Restate the data word for word and leave the images out.

──────── STORED DATA

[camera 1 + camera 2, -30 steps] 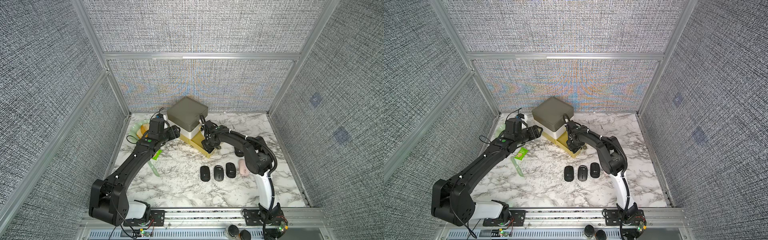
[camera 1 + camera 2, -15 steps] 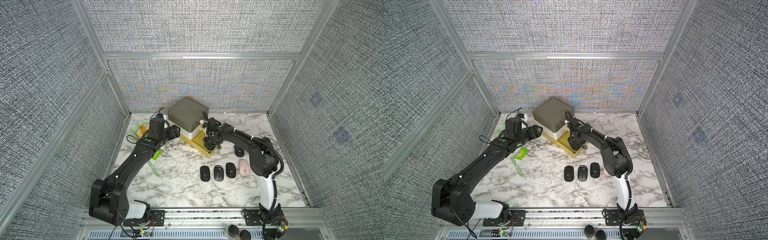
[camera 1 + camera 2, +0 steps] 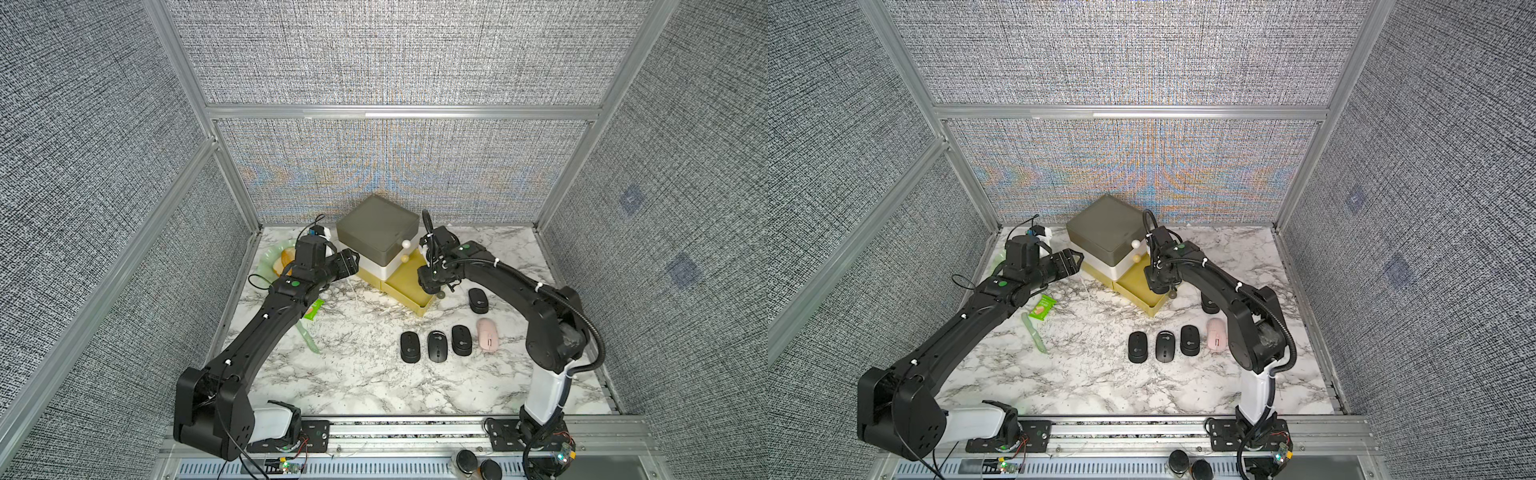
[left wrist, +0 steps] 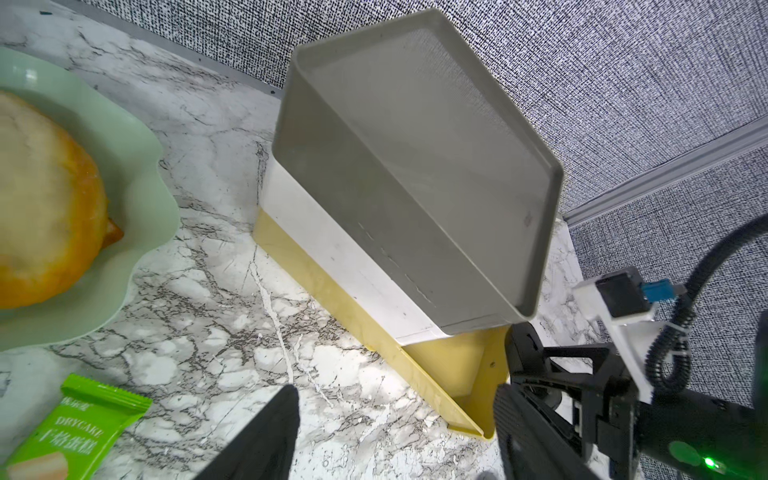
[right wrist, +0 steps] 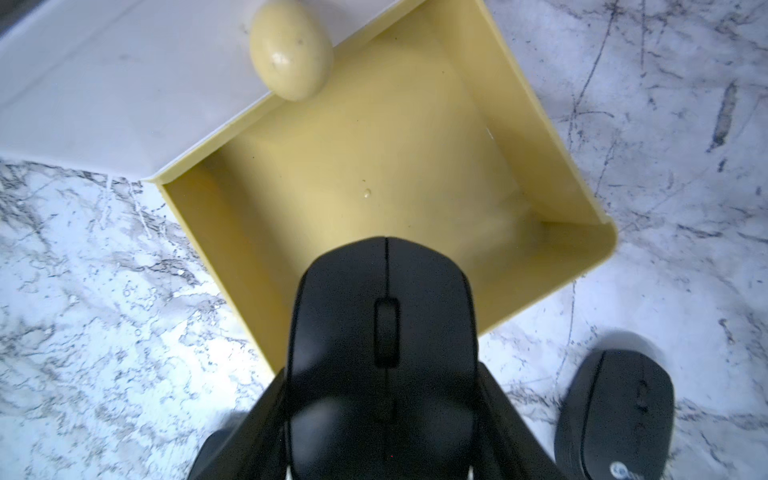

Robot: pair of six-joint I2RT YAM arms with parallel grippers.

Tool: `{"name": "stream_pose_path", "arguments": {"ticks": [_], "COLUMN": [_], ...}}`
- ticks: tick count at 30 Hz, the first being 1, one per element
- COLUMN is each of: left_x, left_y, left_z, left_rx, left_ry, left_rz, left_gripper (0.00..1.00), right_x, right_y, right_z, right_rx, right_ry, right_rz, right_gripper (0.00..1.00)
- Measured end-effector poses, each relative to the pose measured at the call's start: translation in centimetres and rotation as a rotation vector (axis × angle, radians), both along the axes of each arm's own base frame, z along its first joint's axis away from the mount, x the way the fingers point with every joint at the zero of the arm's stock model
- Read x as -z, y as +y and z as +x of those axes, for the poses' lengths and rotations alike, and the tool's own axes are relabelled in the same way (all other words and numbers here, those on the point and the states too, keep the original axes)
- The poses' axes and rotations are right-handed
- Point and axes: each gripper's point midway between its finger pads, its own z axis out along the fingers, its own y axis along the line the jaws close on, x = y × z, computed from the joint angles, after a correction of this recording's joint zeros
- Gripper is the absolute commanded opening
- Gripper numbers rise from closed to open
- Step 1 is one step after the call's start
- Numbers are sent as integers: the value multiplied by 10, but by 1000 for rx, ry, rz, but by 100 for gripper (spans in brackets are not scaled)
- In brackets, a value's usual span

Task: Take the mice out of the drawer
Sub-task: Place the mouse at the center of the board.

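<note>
**Marble tabletop: 5 mice out, 1 held over the drawer**

Marble tabletop (image 3: 353,374), walled in by grey fabric panels, carries a 3-tier drawer unit (image 3: 376,226) at the back. Its bottom tier, the yellow drawer (image 3: 405,286), is pulled out. The right gripper (image 3: 432,286) hangs over the drawer's front corner. In the right wrist view its fingers (image 5: 511,436) clamp the sides of a black mouse (image 5: 384,324), held above the drawer's front wall.

Nearer the robot, 3 black mice (image 3: 436,345) lie side by side in a row on the marble, with the pink mouse (image 3: 487,334) just beside them. A 5th mouse (image 3: 478,300), black, sits apart from the row, near the drawer.

The left gripper (image 4: 395,424) has its jaws spread with nothing between them, close to the unit's side wall. A green plate (image 4: 137,174) and a green snack packet (image 3: 1042,307) lie on that side.
</note>
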Motion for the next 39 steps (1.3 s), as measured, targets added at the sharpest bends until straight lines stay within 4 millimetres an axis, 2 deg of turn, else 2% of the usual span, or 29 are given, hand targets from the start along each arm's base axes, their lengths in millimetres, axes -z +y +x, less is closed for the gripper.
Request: {"name": "stream_pose_path", "arguments": {"ticks": [4, 8, 14, 18, 23, 25, 31, 34, 37, 39], "left_x": [-5, -6, 3, 4, 5, 7, 8, 8, 10, 11], "left_y": [5, 13, 28, 43, 56, 61, 71, 75, 77, 78], "left_z": [-7, -18, -41, -57, -74, -80, -92, -94, -96, -96], "left_rx": [-8, -23, -52, -91, -122, -136, -165, -177, -187, -191], "left_ry": [-18, -31, -22, -33, -50, -48, -56, -59, -52, -48], "left_rz": [7, 26, 62, 91, 109, 119, 133, 140, 142, 147], "left_gripper": [76, 76, 76, 76, 76, 76, 76, 76, 77, 77], "right_x": [-14, -20, 5, 27, 51, 61, 87, 101, 104, 106], "right_y": [9, 32, 75, 99, 130, 136, 146, 145, 147, 148], "right_z": [-26, -64, -127, -150, -163, -165, -167, -170, -169, -167], "right_rx": [34, 66, 104, 143, 171, 187, 227, 235, 242, 244], "right_ry": [15, 34, 117, 153, 174, 181, 188, 198, 198, 196], "right_rz": [55, 103, 119, 121, 110, 104, 65, 32, 29, 24], "right_gripper": [50, 50, 50, 50, 50, 50, 50, 50, 50, 58]}}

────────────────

[SOLUTION BELOW]:
[camera 1 + camera 2, -30 steps] 
[camera 1 + camera 2, -15 steps] 
[camera 1 + camera 2, +0 steps] 
[left wrist, +0 steps] 
[right wrist, +0 steps] 

Robot: pair of six-joint I2RT YAM arms with parallel grippers.

Tool: `{"name": "stream_pose_path", "arguments": {"ticks": [_], "COLUMN": [_], ...}}`
- ticks: tick count at 30 Hz, the first being 1, one per element
- COLUMN is each of: left_x, left_y, left_z, left_rx, left_ry, left_rz, left_gripper (0.00..1.00), right_x, right_y, right_z, right_rx, right_ry, right_rz, right_gripper (0.00..1.00)
- Measured end-effector poses, each relative to the pose measured at the call's start: translation in centimetres and rotation as a rotation vector (axis × angle, radians), both along the axes of each arm's own base frame, z along its first joint's axis away from the mount, x the way the fingers point with every joint at the zero of the arm's stock model
- Read x as -z, y as +y and z as +x of those axes, for the poses' lengths and rotations alike, and the tool's own axes are relabelled in the same way (all other words and numbers here, those on the point and the states too, keep the original axes)
- The poses' axes and rotations are right-handed
- Point and axes: each gripper's point midway between its finger pads, its own z axis out along the fingers, its own y axis along the line the jaws close on, x = y × z, computed from the joint angles, after a correction of this recording's joint zeros
- Gripper is the absolute commanded opening
- Gripper numbers rise from closed to open
- Step 1 is one step after the call's start
- Numbers are sent as integers: the value multiplied by 10, but by 1000 for rx, ry, rz, but by 100 for gripper (spans in brackets are not scaled)
- In brackets, a value's usual span

Task: Take the mice out of the drawer
Sub-task: Place the mouse at the center of the board.

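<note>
**Marble tabletop: 5 mice out, 1 held over the drawer**

Marble tabletop (image 3: 353,374), walled in by grey fabric panels, carries a 3-tier drawer unit (image 3: 376,226) at the back. Its bottom tier, the yellow drawer (image 3: 405,286), is pulled out. The right gripper (image 3: 432,286) hangs over the drawer's front corner. In the right wrist view its fingers (image 5: 511,436) clamp the sides of a black mouse (image 5: 384,324), held above the drawer's front wall.

Nearer the robot, 3 black mice (image 3: 436,345) lie side by side in a row on the marble, with the pink mouse (image 3: 487,334) just beside them. A 5th mouse (image 3: 478,300), black, sits apart from the row, near the drawer.

The left gripper (image 4: 395,424) has its jaws spread with nothing between them, close to the unit's side wall. A green plate (image 4: 137,174) and a green snack packet (image 3: 1042,307) lie on that side.
</note>
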Motion for the next 39 steps (1.3 s), as measured, targets added at the sharpest bends until straight lines stay within 4 millimetres an axis, 2 deg of turn, else 2% of the usual span, or 29 are given, hand targets from the start along each arm's base axes, their lengths in millimetres, axes -z +y +x, less is closed for the gripper.
Request: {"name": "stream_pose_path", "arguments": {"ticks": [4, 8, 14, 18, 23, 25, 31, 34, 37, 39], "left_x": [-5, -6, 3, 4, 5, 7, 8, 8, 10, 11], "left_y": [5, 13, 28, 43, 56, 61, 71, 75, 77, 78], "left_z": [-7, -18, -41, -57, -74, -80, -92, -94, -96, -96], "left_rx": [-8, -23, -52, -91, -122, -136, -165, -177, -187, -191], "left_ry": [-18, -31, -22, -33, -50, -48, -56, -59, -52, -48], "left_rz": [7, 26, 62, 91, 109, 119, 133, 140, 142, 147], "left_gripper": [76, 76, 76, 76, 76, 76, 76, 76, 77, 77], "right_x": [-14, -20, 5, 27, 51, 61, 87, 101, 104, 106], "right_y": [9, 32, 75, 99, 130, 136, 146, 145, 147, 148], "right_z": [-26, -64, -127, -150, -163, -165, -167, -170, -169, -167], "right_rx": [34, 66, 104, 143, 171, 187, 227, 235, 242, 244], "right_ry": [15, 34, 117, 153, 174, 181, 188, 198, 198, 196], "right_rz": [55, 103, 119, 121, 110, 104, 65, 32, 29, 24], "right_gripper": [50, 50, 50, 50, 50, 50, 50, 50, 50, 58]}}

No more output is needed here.